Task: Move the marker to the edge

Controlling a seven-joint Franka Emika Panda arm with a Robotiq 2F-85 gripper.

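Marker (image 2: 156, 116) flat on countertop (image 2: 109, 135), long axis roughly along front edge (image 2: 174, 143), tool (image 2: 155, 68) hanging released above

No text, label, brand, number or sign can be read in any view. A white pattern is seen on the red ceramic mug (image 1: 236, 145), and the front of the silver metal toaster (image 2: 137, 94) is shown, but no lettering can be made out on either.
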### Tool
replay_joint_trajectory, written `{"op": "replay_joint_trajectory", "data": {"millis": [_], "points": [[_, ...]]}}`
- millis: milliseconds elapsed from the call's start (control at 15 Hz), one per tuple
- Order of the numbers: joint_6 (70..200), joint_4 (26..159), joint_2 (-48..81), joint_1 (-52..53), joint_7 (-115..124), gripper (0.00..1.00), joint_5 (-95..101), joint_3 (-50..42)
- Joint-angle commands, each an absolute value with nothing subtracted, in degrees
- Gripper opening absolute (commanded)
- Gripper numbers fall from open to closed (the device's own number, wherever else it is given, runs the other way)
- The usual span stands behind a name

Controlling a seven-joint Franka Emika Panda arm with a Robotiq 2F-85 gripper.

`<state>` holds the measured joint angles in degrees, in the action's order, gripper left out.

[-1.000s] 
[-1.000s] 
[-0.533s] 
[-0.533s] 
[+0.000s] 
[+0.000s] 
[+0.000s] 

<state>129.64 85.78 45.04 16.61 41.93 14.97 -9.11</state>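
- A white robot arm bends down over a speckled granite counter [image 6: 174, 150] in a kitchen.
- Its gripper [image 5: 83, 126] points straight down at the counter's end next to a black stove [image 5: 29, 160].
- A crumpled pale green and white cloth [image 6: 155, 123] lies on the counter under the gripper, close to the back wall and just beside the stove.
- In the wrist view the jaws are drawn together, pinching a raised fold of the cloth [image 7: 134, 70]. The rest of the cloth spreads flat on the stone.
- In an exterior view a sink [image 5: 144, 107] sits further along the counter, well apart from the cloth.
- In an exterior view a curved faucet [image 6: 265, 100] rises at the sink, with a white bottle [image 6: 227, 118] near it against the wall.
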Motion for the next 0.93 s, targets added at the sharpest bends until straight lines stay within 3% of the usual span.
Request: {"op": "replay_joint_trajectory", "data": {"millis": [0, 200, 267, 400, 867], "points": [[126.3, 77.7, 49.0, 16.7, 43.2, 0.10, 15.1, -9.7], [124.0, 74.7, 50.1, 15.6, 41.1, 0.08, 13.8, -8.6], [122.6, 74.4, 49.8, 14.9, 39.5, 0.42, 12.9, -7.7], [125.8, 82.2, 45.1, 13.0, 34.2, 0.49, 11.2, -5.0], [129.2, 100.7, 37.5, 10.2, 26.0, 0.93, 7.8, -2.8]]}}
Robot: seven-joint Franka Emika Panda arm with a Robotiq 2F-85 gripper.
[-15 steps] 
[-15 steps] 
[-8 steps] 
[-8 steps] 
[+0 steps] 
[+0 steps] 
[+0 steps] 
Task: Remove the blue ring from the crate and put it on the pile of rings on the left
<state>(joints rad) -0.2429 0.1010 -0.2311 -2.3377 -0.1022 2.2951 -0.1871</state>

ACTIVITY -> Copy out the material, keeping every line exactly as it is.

RESPONSE BOX ->
Task: Move the marker to the edge

Controlling a seven-joint Franka Emika Panda arm with a Robotiq 2F-85 gripper.

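Marker (image 2: 156, 116) flat on countertop (image 2: 109, 135), long axis roughly along front edge (image 2: 174, 143), tool (image 2: 155, 68) hanging released above

No text, label, brand, number or sign can be read in any view. A white pattern is seen on the red ceramic mug (image 1: 236, 145), and the front of the silver metal toaster (image 2: 137, 94) is shown, but no lettering can be made out on either.
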### Tool
replay_joint_trajectory, written `{"op": "replay_joint_trajectory", "data": {"millis": [_], "points": [[_, ...]]}}`
- millis: milliseconds elapsed from the call's start (control at 15 Hz), one per tuple
- Order of the numbers: joint_6 (70..200), joint_4 (26..159), joint_2 (-48..81), joint_1 (-52..53), joint_7 (-115..124), gripper (0.00..1.00), joint_5 (-95..101), joint_3 (-50..42)
- Joint-angle commands, each an absolute value with nothing subtracted, in degrees
- Gripper opening absolute (commanded)
- Gripper numbers fall from open to closed (the device's own number, wherever else it is given, runs the other way)
- The usual span stands behind a name

Controlling a seven-joint Franka Emika Panda arm with a Robotiq 2F-85 gripper.

`<state>` holds the measured joint angles in degrees, in the action's order, gripper left out.

[-1.000s] 
[-1.000s] 
[-0.533s] 
[-0.533s] 
[+0.000s] 
[+0.000s] 
[+0.000s] 

<state>129.64 85.78 45.04 16.61 41.93 14.97 -9.11</state>
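- A white robot arm bends down over a speckled granite counter [image 6: 174, 150] in a kitchen.
- Its gripper [image 5: 83, 126] points straight down at the counter's end next to a black stove [image 5: 29, 160].
- A crumpled pale green and white cloth [image 6: 155, 123] lies on the counter under the gripper, close to the back wall and just beside the stove.
- In the wrist view the jaws are drawn together, pinching a raised fold of the cloth [image 7: 134, 70]. The rest of the cloth spreads flat on the stone.
- In an exterior view a sink [image 5: 144, 107] sits further along the counter, well apart from the cloth.
- In an exterior view a curved faucet [image 6: 265, 100] rises at the sink, with a white bottle [image 6: 227, 118] near it against the wall.
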Motion for the next 0.93 s, targets added at the sharpest bends until straight lines stay within 3% of the usual span.
Request: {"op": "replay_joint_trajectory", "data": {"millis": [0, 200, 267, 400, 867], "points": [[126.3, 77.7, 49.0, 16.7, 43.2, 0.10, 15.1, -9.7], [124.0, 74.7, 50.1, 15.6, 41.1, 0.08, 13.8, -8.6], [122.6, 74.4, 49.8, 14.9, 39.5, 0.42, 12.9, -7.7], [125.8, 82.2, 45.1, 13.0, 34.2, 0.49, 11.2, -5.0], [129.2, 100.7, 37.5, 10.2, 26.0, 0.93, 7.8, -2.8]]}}
Robot: seven-joint Franka Emika Panda arm with a Robotiq 2F-85 gripper.
[-15 steps] 
[-15 steps] 
[-8 steps] 
[-8 steps] 
[+0 steps] 
[+0 steps] 
[+0 steps] 
Task: Remove the blue ring from the crate and put it on the pile of rings on the left
<state>(joints rad) -0.2429 0.1010 -0.2311 -2.3377 -0.1022 2.2951 -0.1871</state>

Nothing more is required for this exercise.